◆ **What needs to be done**
In the material below, the lines from the one containing "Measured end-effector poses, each" through the one containing "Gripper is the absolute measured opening" are to be given again exactly, ends included, and no others.

◆ **Recorded data**

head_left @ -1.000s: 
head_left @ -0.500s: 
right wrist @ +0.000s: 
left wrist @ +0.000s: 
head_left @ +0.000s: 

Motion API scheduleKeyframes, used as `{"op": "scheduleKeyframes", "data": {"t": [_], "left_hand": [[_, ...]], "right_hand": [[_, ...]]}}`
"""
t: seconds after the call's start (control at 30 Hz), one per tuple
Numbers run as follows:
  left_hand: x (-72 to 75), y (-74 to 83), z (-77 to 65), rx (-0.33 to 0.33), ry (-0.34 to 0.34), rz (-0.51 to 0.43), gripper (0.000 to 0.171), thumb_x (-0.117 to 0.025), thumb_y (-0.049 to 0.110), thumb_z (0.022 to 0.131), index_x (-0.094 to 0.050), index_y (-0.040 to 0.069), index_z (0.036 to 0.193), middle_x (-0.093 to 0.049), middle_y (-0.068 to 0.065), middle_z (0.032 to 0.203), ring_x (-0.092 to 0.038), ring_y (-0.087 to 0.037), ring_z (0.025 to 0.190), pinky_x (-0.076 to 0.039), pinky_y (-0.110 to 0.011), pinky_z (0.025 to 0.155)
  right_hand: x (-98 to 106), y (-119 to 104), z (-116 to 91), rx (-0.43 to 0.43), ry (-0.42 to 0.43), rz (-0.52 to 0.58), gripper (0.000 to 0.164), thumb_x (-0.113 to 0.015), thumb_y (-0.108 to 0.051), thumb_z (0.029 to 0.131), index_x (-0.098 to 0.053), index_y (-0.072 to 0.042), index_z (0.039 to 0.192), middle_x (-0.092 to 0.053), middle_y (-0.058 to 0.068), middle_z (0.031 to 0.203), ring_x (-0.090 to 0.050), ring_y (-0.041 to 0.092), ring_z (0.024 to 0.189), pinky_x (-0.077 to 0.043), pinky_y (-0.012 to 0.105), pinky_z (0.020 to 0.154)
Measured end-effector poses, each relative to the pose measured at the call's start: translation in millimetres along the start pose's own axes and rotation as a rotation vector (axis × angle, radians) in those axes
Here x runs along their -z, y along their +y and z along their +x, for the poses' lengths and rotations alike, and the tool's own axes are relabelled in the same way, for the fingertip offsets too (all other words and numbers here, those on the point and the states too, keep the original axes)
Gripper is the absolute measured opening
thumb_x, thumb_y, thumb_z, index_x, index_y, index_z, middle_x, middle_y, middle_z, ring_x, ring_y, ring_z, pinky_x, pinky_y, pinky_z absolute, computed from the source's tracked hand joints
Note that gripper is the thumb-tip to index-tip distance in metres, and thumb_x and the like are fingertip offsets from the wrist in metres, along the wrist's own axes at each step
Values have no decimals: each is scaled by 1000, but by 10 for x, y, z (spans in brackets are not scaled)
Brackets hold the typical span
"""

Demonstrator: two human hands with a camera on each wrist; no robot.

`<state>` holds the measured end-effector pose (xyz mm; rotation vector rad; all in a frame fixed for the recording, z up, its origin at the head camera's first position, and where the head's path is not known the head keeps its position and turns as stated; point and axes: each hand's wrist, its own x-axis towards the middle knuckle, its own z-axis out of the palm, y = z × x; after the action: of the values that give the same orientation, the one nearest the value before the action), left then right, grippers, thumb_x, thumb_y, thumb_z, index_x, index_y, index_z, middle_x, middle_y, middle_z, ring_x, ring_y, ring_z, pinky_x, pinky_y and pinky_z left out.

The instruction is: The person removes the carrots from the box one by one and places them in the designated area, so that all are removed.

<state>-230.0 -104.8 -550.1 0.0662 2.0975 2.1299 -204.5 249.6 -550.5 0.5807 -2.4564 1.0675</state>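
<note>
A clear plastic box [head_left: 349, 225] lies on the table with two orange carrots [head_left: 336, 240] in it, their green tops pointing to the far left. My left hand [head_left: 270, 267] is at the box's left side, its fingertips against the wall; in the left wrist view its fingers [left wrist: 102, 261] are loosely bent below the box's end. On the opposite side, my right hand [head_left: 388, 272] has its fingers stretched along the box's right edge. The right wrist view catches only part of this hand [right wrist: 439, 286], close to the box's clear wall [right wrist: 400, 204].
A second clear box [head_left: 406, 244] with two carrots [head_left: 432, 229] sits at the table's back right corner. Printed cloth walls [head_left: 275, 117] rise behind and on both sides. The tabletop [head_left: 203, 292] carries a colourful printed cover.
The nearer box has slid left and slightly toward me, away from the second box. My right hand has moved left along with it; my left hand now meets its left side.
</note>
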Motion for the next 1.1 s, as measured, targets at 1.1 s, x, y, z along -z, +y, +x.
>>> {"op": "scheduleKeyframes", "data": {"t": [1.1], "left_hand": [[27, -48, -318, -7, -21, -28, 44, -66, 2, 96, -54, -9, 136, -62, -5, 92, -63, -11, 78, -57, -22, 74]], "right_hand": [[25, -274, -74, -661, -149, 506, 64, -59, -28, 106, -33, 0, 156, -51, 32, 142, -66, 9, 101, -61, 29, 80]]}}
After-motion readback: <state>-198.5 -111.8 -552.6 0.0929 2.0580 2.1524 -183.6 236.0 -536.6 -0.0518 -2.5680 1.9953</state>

◆ **Solution**
Measured end-effector poses, each relative to the pose measured at the call's start: translation in millimetres along the start pose's own axes and rotation as a rotation vector (axis × angle, radians) in those axes
Here x runs along their -z, y along their +y and z along their +x, for the poses' lengths and rotations alike, and the tool's own axes are relabelled in the same way, for the fingertip offsets too (all other words and numbers here, those on the point and the states too, keep the original axes)
Gripper is the absolute measured opening

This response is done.